Ото-сын, не в силах сдержаться, повторял, всхлипывая, как ребенок:

— Папа, папа, бедный папа!

Но отец сказал твердым голосом:

— Ну, будет реветь, сейчас не до того. Мне надо тебе кое-что сказать. Сядь сюда, поближе, мы живо покончим с этим, и у меня будет спокойнее на душе. А вы, пожалуйста, выйдите все на минуту.

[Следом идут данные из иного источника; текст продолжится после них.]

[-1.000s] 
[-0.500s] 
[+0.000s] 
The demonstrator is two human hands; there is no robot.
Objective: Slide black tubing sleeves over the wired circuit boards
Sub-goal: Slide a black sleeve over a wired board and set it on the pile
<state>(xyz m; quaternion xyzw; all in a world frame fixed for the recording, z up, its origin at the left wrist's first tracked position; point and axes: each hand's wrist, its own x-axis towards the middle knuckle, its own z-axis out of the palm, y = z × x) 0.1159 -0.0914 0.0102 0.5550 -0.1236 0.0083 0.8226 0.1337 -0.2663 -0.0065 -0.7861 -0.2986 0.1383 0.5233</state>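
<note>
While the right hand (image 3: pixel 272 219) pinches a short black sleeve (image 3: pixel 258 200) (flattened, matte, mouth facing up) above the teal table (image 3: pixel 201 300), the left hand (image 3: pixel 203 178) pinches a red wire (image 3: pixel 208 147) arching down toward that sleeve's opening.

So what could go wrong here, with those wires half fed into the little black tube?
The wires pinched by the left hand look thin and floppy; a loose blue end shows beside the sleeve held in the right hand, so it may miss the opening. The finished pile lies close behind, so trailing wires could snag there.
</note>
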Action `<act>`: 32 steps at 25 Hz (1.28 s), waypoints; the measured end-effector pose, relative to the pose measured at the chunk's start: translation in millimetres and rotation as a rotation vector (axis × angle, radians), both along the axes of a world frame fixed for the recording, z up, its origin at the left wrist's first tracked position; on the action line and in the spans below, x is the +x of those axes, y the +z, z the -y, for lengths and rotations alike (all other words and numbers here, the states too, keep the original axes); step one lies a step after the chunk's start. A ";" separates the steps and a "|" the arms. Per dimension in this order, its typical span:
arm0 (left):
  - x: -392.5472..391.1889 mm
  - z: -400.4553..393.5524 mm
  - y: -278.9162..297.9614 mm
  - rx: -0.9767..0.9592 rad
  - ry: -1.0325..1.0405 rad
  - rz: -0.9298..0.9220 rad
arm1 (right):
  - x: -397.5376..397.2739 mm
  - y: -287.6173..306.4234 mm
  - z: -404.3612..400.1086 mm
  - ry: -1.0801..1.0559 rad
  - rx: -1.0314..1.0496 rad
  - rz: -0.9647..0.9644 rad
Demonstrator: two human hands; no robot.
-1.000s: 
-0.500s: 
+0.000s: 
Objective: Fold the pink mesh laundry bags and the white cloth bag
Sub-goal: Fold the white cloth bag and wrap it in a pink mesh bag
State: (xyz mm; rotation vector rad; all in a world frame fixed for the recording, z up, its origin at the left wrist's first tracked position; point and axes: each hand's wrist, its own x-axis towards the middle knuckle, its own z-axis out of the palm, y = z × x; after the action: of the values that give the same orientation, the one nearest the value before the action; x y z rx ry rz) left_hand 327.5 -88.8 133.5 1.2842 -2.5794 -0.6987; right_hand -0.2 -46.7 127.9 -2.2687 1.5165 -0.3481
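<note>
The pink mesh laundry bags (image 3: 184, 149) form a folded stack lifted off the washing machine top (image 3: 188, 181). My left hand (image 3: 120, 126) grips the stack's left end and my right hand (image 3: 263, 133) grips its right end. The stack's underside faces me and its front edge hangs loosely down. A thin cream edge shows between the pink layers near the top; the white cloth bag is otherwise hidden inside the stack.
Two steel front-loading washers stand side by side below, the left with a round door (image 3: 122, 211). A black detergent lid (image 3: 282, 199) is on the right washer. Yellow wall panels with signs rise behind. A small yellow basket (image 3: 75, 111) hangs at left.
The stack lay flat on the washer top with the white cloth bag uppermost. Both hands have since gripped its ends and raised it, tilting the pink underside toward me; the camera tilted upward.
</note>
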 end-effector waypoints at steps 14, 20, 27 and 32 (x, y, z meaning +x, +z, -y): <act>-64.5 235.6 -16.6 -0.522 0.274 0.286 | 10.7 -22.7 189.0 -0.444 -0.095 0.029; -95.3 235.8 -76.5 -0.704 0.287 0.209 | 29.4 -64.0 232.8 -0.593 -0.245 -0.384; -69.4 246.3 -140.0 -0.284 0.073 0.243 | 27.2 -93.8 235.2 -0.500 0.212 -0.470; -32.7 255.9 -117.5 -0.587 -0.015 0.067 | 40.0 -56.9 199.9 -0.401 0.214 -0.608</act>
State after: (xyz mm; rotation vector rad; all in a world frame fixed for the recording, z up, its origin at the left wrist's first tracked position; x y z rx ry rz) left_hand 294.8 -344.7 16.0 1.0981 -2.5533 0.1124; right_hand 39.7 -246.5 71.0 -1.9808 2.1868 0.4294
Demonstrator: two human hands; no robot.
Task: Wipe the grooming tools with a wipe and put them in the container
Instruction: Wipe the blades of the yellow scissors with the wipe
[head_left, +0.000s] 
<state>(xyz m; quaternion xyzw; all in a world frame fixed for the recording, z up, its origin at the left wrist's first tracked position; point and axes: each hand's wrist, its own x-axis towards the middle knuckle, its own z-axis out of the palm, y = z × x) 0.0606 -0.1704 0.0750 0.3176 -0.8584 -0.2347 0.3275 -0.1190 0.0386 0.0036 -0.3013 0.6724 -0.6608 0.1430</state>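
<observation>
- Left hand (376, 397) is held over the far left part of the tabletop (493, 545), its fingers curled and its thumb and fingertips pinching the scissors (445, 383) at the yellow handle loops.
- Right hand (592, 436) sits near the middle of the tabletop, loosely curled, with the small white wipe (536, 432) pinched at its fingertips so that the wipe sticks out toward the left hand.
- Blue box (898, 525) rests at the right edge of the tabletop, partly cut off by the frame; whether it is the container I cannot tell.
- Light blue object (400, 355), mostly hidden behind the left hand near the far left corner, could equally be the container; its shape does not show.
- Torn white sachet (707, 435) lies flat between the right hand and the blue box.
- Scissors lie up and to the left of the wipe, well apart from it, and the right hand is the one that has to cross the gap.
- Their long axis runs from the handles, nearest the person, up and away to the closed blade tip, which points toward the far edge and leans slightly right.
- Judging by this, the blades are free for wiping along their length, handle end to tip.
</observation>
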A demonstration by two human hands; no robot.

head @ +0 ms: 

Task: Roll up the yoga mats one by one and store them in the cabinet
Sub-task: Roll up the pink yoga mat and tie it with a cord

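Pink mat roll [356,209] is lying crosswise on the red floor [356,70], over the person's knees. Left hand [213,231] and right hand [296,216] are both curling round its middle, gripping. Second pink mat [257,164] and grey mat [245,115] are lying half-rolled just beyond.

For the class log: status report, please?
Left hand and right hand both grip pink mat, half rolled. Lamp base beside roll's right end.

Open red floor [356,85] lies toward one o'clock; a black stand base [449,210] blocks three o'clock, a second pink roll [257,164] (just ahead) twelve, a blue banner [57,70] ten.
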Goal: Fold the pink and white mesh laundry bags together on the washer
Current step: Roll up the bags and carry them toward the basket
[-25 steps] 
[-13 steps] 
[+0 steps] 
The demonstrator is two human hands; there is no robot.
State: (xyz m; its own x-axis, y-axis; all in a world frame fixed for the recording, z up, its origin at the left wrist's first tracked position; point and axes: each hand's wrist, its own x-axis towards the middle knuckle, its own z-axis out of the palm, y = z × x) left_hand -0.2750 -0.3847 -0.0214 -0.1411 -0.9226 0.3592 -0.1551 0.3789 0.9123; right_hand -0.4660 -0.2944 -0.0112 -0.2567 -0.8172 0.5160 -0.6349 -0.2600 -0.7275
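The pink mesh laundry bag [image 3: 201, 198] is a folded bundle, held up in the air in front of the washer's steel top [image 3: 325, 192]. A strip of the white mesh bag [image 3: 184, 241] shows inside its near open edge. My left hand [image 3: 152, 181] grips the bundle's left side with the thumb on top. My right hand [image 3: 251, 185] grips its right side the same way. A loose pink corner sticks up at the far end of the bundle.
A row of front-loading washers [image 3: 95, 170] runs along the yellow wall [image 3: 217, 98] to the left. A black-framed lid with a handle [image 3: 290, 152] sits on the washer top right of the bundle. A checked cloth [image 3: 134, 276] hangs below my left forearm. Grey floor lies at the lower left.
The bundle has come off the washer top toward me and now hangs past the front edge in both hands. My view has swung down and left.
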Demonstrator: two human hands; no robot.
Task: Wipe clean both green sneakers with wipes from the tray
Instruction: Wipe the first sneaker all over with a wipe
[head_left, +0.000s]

Все вышли, оставив отца с сыном с глазу на глаз. Как только они остались одни, отец сказал:

— Слушай, сынок: тебе двадцать четыре года, тебе уже все можно сказать. Да и незачем делать из этого тайну. Ведь мать твоя уже семь лет как умерла, верно? А мне всего только сорок пять, женился-то я девятнадцати. Верно?

Сын пробормотал:

— Да, верно.

— Твоя мать, стало быть, семь лет как умерла, а я остался вдовцом. Ну разве такой я человек, чтобы жить вдовцом в тридцать семь лет, верно?

Сын ответил:

— Верно.

Отец продолжал, задыхаясь, бледный, с перекошенным лицом:

— Господи, как мне скверно! Так вот, понимаешь... мужчина не может жить одиноким, а я не хотел никого приводить в дом после твоей матери, потому что так ей обещал. Ну и вот... понимаешь?

— Да, отец.

— Так вот, я завел себе подружку в Руане, улица Эперлан, восемнадцать, четвертый этаж, вторая дверь, — я все это говорю, чтобы ты запомнил, — такую подружку, что милее и не найти, — любящая, преданная, ну все равно, что жена. Соображаешь, сынок?

— Да, отец.

— Так вот, если я помру, мне надо что-нибудь ей оставить, да побольше, чтобы она была обеспечена. Понял?

— Да, отец.

— Говорю тебе: она славная девушка, такая славная, что если бы не ты, да не память твоей матери, да не этот дом, где мы жили втроем, я привел бы ее сюда, а там, пожалуй, и женился бы... Слушай... слушай... мальчик... я бы мог написать завещание... да не написал! Не захотел... не годится писать про эти дела... про такие дела... это вредит законным наследникам... и все запутывает... и всех разоряет... Бог с ней, с гербовой бумагой, никогда ею не пользуйся. Я потому и богат, что век ее в руки не брал. Понимаешь, сынок?

— Да, отец.

— Слушай дальше... Слушай хорошенько... Стало быть, я не составлял завещания... не захотел... Но ведь я знаю тебя, у тебя сердце доброе, ты не скряга, жадничать не станешь. Я решил, что перед смертью расскажу тебе все и попрошу позаботиться о девушке... Звать ее Каролина Доне, и живет она на улице Эперлан, восемнадцать, четвертый этаж, вторая дверь, не забудь. Теперь слушай дальше. Пойди к ней сейчас же, как только меня не станет, и устрой все, чтобы она не поминала меня лихом. Тебе будет откуда взять, тебе хватит, я оставлю тебе немало... Слушай... Ее не всякий день застанешь. Она работает у госпожи Моро, на улице Бовуазин. Пойди к ней в четверг. В этот день она меня ждет. Вот уже шесть лет, как это мой день. Вот будет плакать, бедняжка! Я рассказываю тебе все это потому, что хорошо тебя знаю, сынок. О таких делах незачем говорить посторонним: ни нотариусу, ни попу. Со всеми это бывает, всякому это известно, но про это нечего болтать без надобности. Не поверяй тайны чужому, никому, кроме родни, родня — вся заодно. Понял?

— Да, отец.

— Обещаешь?

— Да, отец.

— Даешь слово?

— Да, отец.

— Прошу тебя, сынок, заклинаю, не забудь. Это для меня главное.

— Не забуду, отец.

— Пойди туда сам. Я хочу, чтобы ты во всем убедился.

— Хорошо, отец.

— А уж там ты увидишь... Остальное она тебе объяснит. Больше я ничего тебе не скажу. Так честное слово?

— Честное слово, отец.

— Ну вот и ладно, сынок. Обними меня. Прощай, конец мне пришел, уж я знаю. Теперь позови их.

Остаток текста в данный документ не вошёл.